_Exercise objective_
Looking at the data below, state how many lines contain "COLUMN". No other words are wanted.

[Extracted data entries]
*** Begin section ***
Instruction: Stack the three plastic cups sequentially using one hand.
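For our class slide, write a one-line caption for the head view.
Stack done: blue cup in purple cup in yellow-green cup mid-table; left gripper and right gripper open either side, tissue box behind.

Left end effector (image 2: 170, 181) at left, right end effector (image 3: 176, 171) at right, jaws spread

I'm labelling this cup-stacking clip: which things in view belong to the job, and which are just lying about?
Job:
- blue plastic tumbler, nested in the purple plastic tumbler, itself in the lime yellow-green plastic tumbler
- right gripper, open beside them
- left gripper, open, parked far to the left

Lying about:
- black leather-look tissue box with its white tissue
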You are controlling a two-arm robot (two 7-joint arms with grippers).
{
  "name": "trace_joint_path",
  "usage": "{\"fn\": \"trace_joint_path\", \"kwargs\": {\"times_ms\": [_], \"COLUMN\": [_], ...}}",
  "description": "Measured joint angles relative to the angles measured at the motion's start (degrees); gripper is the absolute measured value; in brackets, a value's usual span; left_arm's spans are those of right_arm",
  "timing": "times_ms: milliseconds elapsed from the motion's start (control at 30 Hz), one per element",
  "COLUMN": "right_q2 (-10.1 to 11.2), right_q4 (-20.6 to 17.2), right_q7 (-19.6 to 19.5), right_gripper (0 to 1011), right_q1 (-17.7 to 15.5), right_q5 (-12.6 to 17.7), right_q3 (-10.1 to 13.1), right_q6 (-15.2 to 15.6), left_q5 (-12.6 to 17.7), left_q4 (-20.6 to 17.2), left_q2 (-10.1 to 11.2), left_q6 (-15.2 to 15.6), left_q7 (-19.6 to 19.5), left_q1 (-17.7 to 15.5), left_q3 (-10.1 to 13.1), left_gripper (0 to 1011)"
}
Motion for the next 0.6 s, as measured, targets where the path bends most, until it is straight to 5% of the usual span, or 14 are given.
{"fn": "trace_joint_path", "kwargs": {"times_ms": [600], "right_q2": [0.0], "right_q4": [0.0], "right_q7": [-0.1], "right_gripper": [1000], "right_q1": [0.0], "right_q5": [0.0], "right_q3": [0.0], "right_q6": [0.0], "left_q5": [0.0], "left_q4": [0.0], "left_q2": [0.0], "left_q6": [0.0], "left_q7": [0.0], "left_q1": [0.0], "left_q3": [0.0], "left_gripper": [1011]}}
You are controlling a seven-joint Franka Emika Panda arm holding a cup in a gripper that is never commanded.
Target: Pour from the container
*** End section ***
_Answer box_
2